Когда снаружи все стихло, мы взглянули друг на друга, и мать спокойно сказала:
– Каждый раз, как только он приходил, они начинали ссориться из-за денег, которые она давала ему на питание; он кричал на нее, уверяя, что цены опять поднялись, а она ему никогда не верила; они говорили друг другу ужасные вещи, но она все-таки давала ему деньги.
Мать помолчала, взглянула на кровать покойницы и тихо прибавила:
– Они были женаты двадцать лет, и в войну погиб их единственный сын. Иногда она вытаскивала из-под подушки карточку сына и плакала. Карточка все еще лежит там и деньги тоже. Он их не нашел. А мясо, – сказала она еще тише, – мясо она успела съесть.
И я постарался представить себе, как все это было, как эта мрачная и алчная женщина лежала ночью рядом с матерью и уже в предсмертной агонии ела мясо из консервной банки.
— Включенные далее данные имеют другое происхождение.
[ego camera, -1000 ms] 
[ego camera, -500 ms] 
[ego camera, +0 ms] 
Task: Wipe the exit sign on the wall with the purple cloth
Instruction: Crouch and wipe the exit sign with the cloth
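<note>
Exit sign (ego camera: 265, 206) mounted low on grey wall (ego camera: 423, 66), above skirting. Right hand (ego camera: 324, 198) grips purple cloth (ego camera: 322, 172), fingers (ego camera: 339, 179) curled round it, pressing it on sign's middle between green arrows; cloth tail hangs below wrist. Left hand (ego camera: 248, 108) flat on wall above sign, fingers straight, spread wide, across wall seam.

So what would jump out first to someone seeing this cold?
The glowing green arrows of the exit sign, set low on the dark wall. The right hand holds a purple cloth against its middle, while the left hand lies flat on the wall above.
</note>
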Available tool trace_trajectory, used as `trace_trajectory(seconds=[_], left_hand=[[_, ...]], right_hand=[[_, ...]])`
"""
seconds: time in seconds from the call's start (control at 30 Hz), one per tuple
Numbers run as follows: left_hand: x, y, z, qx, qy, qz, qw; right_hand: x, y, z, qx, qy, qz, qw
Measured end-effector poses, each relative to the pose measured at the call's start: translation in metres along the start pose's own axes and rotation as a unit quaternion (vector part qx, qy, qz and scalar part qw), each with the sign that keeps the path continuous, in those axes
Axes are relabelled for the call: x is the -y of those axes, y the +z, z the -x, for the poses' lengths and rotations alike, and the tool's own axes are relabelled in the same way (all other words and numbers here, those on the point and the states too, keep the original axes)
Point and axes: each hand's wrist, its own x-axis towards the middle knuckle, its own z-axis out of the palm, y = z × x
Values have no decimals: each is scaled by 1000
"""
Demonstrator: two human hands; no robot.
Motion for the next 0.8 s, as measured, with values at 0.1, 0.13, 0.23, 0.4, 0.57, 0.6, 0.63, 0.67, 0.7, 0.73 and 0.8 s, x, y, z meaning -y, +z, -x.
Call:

В те годы, после смерти матери, отец часто писал мне, его письма приходили все чаще и становились все длинней и длинней. В большинстве случаев он писал, что приедет посмотреть, как я живу; но он так и не приехал, и семь лет я прожил в городе один. Тогда он предложил мне переменить место учения, подыскать себе что-нибудь в Кнохта, но я хотел остаться в городе, потому что уже начал становиться на ноги и разбираться в махинациях Виквебера, и мне было важно закончить учение именно у него. Кроме того, я познакомился с девушкой, по имени Вероника, белокурой и сияющей; она работала у Виквебера в конторе; мы с ней часто встречались; летними вечерами мы ходили гулять по берегу Рейна или есть мороженое, и я целовал ее, когда, спустившись к самой реке, мы сидели в темноте на синих базальтовых плитах набережной, свесив ноги в воду. В светлые ночи, когда вся река была видна как на ладони, мы подплывали к разбитому судну, которое торчало посреди реки, усаживались на железную скамейку, где когда-то сидел по вечерам шкипер со своей женой; каюта, помещавшаяся позади скамейки, была давно разобрана, и можно было прислониться только к железной штанге. Внизу, внутри судна, журчала вода. После того как в конторе Виквебера начала работать его дочь он уволил Веронику, и мы стали встречаться с ней реже. Через год она вышла замуж за вдовца, у которого своя молочная неподалеку от моего нынешнего жилья. Когда моя машина в ремонте и я езжу на трамвае, то вижу Веронику в лавке; она все еще белокурая и сияющая, но семь лет, которые прошли с тех пор, уже наложили на нее свой отпечаток. Она растолстела, а во дворе за лавкой висит на веревке детское белье: розовое принадлежит, по-видимому, маленькой девочке, а голубое – мальчику. Однажды дверь была открыта, и я видел, как Вероника, стоя в лавке, наливала молоко своими большими красивыми руками. Иногда она приносила мне хлеб от своего двоюродного брата, работавшего на хлебозаводе; Веронике хотелось непременно кормить меня самой, и каждый раз, когда она давала мне кусок хлеба, эти руки были у самых моих глаз. Но однажды я показал ей кольцо, доставшееся мне от матери, и заметил в ее взгляде тот же алчный блеск, какой был во взгляде женщины, лежавшей в больнице рядом с матерью.
За эти семь лет я слишком хорошо узнал цены, и поэтому не выношу слово «недорогой»; «недорогих» вещей нет, а цены на хлеб всегда слишком высоки.
Теперь я стал на ноги – так, кажется, говорят, – я настолько хорошо изучил свое ремесло, что давно уже перестал быть для Виквебера дешевой рабочей силой, как первые три года. У меня есть маленький автомобиль, за который я даже расплатился, и вот уже несколько лет я коплю деньги, с тем чтобы стать независимым от Виквебера и иметь возможность в любой момент внести залог и перейти к кому-нибудь из его конкурентов. Большинство людей, с которыми мне приходится иметь дело, приветливы со мной, и я плачу им тем же. Можно сказать, что мои дела обстоят вполне сносно. Я теперь сам в цене, в цене мои руки и мои технические знания, накопленный мною опыт и мое любезное обращение с клиентами (ибо меня хвалят за приятное обхождение и за безупречные манеры, что особенно важно, так как я агент по продаже тех самых машин, которые могу теперь ремонтировать с закрытыми глазами).